| EXERCISE BRIEF |
Provide the number of lines below that include "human", without any other words.

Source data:
>>>>

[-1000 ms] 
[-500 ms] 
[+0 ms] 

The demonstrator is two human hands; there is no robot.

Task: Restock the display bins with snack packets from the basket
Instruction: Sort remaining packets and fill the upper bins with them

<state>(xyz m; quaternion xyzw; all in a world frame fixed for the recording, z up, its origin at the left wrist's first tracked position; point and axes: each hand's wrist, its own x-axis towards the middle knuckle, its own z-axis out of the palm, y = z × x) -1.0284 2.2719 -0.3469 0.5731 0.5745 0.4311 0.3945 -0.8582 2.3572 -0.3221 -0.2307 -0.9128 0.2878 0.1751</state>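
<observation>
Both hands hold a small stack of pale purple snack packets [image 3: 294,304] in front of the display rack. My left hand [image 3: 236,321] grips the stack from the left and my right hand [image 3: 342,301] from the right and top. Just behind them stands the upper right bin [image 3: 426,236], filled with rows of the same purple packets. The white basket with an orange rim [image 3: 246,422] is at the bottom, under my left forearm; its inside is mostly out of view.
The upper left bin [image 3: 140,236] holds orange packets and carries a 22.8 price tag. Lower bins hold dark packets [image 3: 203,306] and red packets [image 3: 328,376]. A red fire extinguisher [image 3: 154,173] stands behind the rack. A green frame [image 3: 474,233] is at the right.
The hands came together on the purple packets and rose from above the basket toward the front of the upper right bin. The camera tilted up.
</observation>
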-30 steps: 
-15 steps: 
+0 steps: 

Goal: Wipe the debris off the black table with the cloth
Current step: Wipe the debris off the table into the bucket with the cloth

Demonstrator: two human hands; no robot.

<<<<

| TASK RESPONSE |
2